Finance Advisor: Pakistan’s debt shrinks by Rs 765 billion in a month

Minister, Khurram Shahzad, has announced that Pakistan's public debt decreased significantly by Rs 765 billion during August 2025

ISLAMABAD: Advisor to the Finance Minister, Khurram Shahzad, has announced that Pakistan’s public debt decreased significantly by Rs 765 billion during August 2025. He shared the information in a post on the social media platform ‘X’.

Shahzad stated that this represents a major financial reduction and also reflects a decrease in the overall economic volume. He attributed this improvement directly to the government’s policies of fiscal discipline, strict expenditure control, and a prudent borrowing strategy.

According to the advisor, this debt reduction is a clear sign of progress towards achieving economic stability. He added that the government’s policy is restoring confidence among both domestic and foreign investors and is steering the country toward long-term financial sustainability.

Pakistan has demonstrated one of the most significant improvements globally in reducing its sovereign default risk over the past 15 months, positioning itself as a standout story in emerging markets, according to recent data from Bloomberg cited by a senior finance official.

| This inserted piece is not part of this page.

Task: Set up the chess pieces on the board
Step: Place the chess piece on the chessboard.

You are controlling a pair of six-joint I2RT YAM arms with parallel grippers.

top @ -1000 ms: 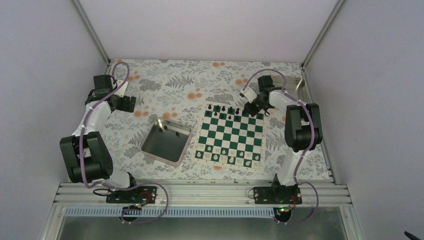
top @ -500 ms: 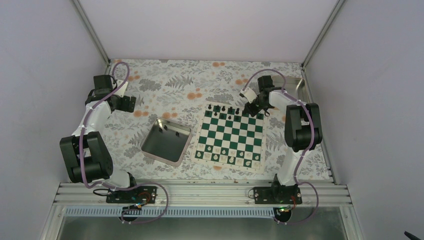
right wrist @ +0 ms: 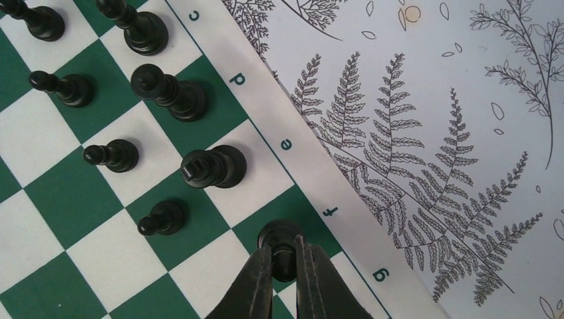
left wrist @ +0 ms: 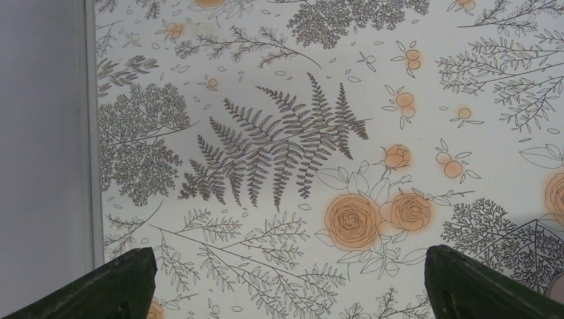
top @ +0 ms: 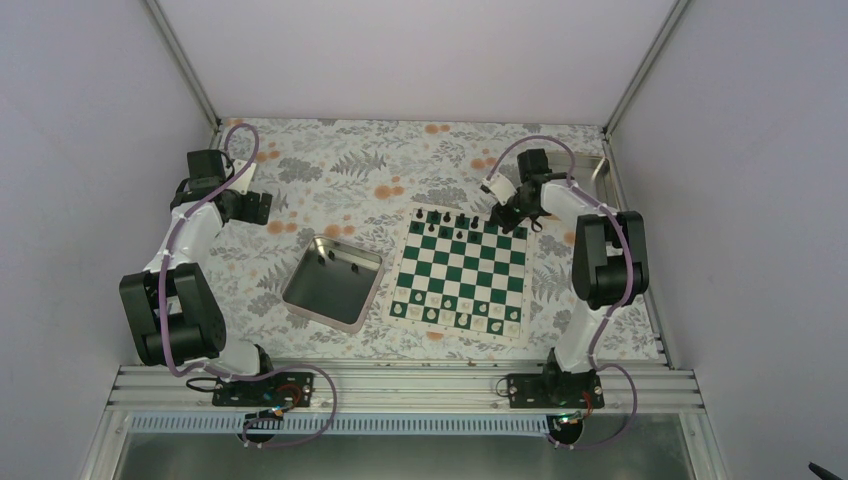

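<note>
Top external camera high above and behind the arm bases, tilted down, far, whole workspace in frame, left wrist camera close, facing down on the floral table cover, right wrist camera close over the board far edge, black chess pieces there shared with the top view.

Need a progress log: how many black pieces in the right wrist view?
8 black pieces: four on the board's edge row, c to f, the f piece in the right gripper; four on the next row. More may lie off-frame.

Black piece partly behind fingers
</note>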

From June 2024 to September 2025, Pakistan ranked as the second-most improved economy in emerging markets for reducing its default risk, trailing only Türkiye. This improvement is measured by the Credit Default Swap (CDS)-implied default probability, a key market gauge of sovereign credit risk.

A finance adviser highlighted that Pakistan is the only country in the emerging market sample to show consistent quarterly improvement across the past year. The default probability for Pakistan fell by a substantial 2,200 basis points, marking the sharpest decline among major emerging economies, ahead of South Africa and El Salvador. In contrast, other nations like Argentina, Egypt, and Nigeria have seen their default risks increase during the same period.